** WHAT TO WORK ON **
Copy the listing below line for line, from its opening line to the one with "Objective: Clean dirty", both included; stop there.

** DATA IN THIS EXERCISE **

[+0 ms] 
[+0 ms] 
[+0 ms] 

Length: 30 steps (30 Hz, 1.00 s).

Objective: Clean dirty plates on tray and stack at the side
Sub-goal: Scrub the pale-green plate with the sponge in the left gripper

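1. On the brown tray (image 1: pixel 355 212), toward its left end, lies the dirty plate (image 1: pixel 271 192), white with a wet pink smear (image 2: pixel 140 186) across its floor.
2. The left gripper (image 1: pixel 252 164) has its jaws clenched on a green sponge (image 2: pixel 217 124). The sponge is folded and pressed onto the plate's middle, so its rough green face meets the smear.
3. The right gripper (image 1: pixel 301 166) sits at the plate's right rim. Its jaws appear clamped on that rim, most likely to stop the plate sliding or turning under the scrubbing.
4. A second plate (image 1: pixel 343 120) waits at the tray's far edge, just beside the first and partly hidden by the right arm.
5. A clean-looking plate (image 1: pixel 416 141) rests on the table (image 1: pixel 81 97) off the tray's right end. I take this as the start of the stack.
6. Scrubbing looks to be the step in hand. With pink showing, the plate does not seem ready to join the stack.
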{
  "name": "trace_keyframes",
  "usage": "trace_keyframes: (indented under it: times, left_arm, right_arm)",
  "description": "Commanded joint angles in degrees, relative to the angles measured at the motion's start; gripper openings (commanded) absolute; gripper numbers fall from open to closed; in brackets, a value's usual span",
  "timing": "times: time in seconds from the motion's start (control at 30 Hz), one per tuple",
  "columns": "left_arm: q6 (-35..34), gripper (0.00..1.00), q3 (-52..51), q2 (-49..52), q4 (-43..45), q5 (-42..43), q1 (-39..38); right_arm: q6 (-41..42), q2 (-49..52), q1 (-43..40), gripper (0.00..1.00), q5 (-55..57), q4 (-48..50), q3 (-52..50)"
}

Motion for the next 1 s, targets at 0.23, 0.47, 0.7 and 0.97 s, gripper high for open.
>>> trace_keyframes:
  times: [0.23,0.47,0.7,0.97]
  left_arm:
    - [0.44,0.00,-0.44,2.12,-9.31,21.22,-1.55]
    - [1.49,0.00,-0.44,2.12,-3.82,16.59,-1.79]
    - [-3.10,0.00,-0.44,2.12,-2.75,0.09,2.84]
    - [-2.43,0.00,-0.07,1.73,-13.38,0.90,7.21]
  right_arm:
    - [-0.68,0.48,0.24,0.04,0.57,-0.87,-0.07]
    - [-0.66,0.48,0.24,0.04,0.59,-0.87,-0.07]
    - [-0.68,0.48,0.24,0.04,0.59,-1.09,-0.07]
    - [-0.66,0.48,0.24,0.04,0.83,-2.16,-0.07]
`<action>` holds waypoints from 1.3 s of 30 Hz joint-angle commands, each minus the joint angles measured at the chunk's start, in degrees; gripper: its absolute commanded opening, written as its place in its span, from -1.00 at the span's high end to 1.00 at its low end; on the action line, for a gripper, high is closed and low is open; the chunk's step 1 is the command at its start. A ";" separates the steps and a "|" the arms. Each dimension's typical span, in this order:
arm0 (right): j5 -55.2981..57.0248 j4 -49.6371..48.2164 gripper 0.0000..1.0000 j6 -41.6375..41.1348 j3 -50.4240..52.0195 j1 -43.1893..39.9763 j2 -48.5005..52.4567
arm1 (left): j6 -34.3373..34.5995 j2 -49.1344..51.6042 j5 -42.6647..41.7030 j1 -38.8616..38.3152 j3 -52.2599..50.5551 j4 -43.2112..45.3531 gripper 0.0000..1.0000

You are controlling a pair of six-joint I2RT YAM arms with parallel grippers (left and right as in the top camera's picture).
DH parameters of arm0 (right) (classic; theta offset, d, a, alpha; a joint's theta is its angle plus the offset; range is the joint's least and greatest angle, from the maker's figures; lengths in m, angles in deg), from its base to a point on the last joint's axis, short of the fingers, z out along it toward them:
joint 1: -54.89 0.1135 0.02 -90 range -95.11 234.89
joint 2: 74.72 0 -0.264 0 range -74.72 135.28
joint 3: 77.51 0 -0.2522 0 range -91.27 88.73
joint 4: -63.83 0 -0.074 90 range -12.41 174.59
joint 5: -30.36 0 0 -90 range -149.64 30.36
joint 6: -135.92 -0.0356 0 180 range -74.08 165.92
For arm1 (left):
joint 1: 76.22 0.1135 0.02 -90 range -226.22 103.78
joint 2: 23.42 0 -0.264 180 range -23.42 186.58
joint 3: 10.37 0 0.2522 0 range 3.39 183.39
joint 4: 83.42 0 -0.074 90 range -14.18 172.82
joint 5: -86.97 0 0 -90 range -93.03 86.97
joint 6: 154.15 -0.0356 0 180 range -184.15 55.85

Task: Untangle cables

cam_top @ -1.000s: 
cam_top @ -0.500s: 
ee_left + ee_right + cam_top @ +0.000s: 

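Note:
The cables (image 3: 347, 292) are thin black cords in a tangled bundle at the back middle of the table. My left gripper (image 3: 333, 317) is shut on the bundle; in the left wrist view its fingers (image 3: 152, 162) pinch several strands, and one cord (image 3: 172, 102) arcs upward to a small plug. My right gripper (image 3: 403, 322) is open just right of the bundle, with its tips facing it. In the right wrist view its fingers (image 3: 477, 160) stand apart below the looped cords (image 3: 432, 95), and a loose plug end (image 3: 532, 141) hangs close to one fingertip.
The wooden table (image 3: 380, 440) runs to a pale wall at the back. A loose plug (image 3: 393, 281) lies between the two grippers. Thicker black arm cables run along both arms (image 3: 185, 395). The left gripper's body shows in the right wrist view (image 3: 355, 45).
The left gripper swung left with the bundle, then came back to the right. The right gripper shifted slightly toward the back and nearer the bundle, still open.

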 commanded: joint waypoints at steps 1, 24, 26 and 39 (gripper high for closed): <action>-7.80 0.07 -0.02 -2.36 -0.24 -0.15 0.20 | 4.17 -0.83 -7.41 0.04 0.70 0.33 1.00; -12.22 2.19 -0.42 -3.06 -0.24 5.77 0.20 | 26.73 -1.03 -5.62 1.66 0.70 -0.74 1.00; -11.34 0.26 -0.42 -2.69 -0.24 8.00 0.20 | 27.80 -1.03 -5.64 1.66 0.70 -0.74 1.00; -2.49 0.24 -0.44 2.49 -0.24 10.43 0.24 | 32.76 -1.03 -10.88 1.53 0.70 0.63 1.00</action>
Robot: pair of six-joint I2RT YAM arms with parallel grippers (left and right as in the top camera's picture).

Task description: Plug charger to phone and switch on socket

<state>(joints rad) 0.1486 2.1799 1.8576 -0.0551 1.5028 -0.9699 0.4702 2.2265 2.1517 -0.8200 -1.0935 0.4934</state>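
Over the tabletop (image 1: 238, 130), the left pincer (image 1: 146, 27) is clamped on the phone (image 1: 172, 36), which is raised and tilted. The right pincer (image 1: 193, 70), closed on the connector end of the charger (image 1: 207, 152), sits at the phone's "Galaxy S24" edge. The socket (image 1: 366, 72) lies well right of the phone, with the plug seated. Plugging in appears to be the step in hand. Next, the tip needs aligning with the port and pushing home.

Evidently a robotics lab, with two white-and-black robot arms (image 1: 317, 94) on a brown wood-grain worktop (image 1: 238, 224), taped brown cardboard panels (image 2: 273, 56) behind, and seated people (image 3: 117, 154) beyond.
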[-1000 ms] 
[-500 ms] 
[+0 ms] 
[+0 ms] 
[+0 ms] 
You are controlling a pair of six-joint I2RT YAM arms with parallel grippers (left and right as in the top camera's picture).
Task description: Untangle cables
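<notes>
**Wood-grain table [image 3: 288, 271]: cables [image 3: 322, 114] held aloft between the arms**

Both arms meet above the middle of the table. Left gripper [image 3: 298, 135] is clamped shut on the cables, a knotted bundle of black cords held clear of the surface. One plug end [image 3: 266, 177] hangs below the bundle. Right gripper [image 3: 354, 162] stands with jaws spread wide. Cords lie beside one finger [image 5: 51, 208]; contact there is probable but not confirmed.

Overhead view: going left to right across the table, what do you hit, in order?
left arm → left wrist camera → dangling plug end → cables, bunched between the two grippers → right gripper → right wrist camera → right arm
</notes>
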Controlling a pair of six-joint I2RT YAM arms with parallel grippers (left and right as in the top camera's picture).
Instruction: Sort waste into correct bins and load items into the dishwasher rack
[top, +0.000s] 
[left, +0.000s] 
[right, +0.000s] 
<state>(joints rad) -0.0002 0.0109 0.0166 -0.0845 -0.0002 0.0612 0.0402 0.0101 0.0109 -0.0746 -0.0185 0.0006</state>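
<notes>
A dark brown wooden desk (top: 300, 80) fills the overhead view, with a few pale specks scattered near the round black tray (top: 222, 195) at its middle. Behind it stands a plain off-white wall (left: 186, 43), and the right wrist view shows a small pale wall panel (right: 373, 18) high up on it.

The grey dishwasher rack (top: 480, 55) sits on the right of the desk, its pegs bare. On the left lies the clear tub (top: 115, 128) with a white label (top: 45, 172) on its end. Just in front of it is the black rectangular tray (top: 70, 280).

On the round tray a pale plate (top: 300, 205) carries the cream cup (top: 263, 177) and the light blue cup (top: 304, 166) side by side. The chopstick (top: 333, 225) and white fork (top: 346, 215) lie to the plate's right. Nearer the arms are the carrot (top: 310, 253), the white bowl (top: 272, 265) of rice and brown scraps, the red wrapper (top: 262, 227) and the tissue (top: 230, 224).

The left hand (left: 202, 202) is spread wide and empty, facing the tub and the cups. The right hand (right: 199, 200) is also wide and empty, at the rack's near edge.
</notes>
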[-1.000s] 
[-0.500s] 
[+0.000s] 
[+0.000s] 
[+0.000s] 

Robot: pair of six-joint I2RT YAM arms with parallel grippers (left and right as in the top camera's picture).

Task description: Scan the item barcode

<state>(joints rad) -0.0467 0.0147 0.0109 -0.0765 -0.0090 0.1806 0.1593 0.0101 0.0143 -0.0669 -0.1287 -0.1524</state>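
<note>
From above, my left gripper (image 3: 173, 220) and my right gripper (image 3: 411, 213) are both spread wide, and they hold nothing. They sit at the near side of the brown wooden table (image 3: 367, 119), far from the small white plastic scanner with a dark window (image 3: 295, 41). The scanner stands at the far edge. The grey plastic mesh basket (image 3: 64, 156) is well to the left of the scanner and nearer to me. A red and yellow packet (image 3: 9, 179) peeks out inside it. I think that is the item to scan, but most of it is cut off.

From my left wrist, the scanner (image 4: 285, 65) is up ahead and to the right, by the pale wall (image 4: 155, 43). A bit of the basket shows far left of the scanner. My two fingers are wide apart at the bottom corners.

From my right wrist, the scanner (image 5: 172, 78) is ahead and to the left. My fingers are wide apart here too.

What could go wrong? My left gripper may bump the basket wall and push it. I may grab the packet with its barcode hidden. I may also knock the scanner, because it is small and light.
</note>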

** EXERCISE RESULT **
[+0 ms] 
[+0 ms] 
[+0 ms] 

Length: 30 steps (30 Hz, 1.00 s).

Objective: Clean dirty plates on tray and stack at the side

Nothing remains to be added to the exercise.